After a median follow-up of 68 months (range, 5-127 months), the 5-year LFFS, DMFS and OS were 70.0, 78.2 and 71.2 %, respectively. Tumor size, histological subtypes, margin status and postoperative RT were independent predictors for OS. Postoperative RT was associated with a significant reduced local recurrence risk versus surgery alone (hazard ratio [HR] = 0.408, 95 % confidence interval [CI] 0.235-0.707, P = 0.001), with 5-year LFFS of 81.1 and 63.6 %, respectively (log-rank, P = 0.004). The log-rank test showed that postoperative RT had a tendency of improving OS compared with surgery alone, with 5-year OS of 74.8 and 65.0 %, respectively (P = 0.089). Multivariate analysis demonstrated that postoperative RT significantly reduced mortality rate compared with surgery alone (HR = 0.512, 95 % CI 0.296-0.886, p = 0.017), especially in patients with liposarcoma (p = 0.034).

CONCLUSION

Postoperative radiotherapy reduce both local recurrence and STS mortality in patients with localized primary STS. The efficacy of RT on survival warrants further prospective study.

摘要

背景

评估术后放疗(RT)对局限性原发性软组织肉瘤(STS)患者局部无复发生存率(LFFS)、远处无转移生存率(DMFS)和总生存率(OS)的疗效,并确定预后因素。

方法和材料

2000年1月至2010年7月期间,220例连续的局限性原发性STS患者纳入本研究,这些患者接受了保肢手术,部分患者术后接受了放疗。
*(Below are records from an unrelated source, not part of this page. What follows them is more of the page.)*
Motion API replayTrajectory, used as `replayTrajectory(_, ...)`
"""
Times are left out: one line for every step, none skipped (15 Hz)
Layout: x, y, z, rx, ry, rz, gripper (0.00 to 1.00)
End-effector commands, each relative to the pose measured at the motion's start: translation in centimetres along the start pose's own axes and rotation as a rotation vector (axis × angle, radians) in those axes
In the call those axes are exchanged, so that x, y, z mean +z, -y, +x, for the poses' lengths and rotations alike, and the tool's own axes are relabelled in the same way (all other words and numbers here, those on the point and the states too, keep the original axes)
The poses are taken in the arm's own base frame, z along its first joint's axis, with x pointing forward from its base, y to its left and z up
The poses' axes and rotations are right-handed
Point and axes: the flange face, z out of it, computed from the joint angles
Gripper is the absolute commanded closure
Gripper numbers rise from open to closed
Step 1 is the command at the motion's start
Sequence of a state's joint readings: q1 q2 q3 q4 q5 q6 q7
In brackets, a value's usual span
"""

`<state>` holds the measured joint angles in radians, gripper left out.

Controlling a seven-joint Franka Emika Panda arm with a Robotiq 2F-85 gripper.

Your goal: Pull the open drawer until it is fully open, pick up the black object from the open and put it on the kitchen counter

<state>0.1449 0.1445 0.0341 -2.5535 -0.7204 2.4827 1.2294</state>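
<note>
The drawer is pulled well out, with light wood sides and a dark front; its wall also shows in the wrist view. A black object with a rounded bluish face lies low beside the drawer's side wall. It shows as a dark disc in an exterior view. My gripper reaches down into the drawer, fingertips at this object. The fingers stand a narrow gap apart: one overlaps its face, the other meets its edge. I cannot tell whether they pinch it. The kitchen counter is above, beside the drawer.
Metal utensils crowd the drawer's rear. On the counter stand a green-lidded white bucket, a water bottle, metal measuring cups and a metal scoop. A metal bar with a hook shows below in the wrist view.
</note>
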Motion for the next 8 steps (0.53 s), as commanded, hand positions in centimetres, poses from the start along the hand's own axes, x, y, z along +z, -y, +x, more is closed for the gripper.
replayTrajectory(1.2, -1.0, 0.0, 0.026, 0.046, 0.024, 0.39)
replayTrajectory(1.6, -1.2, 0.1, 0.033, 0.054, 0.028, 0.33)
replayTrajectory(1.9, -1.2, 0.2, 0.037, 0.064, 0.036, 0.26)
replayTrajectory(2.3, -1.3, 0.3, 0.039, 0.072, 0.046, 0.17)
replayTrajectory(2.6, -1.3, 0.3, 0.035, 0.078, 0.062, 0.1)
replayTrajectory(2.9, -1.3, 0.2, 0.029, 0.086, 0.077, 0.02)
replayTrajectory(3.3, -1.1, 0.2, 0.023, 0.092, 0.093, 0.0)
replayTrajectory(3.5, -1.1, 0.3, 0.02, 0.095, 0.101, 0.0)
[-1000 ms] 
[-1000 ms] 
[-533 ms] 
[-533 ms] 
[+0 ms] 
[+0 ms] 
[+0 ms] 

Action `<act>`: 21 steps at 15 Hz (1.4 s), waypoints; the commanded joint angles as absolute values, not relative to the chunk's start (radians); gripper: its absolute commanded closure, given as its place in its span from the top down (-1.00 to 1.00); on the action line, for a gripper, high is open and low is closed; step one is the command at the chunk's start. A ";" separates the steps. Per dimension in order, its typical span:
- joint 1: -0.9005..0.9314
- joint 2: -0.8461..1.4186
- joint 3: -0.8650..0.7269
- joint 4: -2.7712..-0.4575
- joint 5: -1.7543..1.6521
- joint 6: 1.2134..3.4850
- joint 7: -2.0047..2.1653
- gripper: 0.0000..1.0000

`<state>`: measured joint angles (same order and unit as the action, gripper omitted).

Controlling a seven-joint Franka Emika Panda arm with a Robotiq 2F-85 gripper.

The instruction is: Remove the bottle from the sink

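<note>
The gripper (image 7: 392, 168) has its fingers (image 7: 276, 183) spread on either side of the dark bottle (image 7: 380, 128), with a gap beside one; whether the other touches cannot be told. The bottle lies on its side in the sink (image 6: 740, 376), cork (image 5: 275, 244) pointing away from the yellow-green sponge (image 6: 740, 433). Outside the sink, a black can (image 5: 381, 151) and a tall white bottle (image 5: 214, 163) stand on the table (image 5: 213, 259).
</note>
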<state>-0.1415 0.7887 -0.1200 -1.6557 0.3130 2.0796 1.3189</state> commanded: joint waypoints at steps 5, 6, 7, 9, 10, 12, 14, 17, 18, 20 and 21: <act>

采用Kaplan-Meier法构建生存曲线,并用对数秩检验评估统计学意义。采用多因素分析确定预后因素。

结果

中位随访68个月(范围5 - 127个月)后,5年LFFS、DMFS和OS分别为70.0%、78.2%和71.2%。肿瘤大小、组织学亚型、切缘状态和术后放疗是OS的独立预测因素。与单纯手术相比,术后放疗显著降低了局部复发风险(风险比[HR]=0.408,95%置信区间[CI]0.235 - 0.707,P = 0.001),5年LFFS分别为81.1%和63.6%(对数秩检验,P = 0.004)。对数秩检验显示,与单纯手术相比,术后放疗有改善OS的趋势,5年OS分别为74.8%和65.0%(P = 0.089)。多因素分析表明,与单纯手术相比,术后放疗显著降低了死亡率(HR = 0.512,95% CI 0.296 - 0.886,p = 0.017),尤其是在脂肪肉瘤患者中(p = 0.034)。

结论

术后放疗可降低局限性原发性STS患者的局部复发率和STS死亡率。放疗对生存的疗效值得进一步进行前瞻性研究。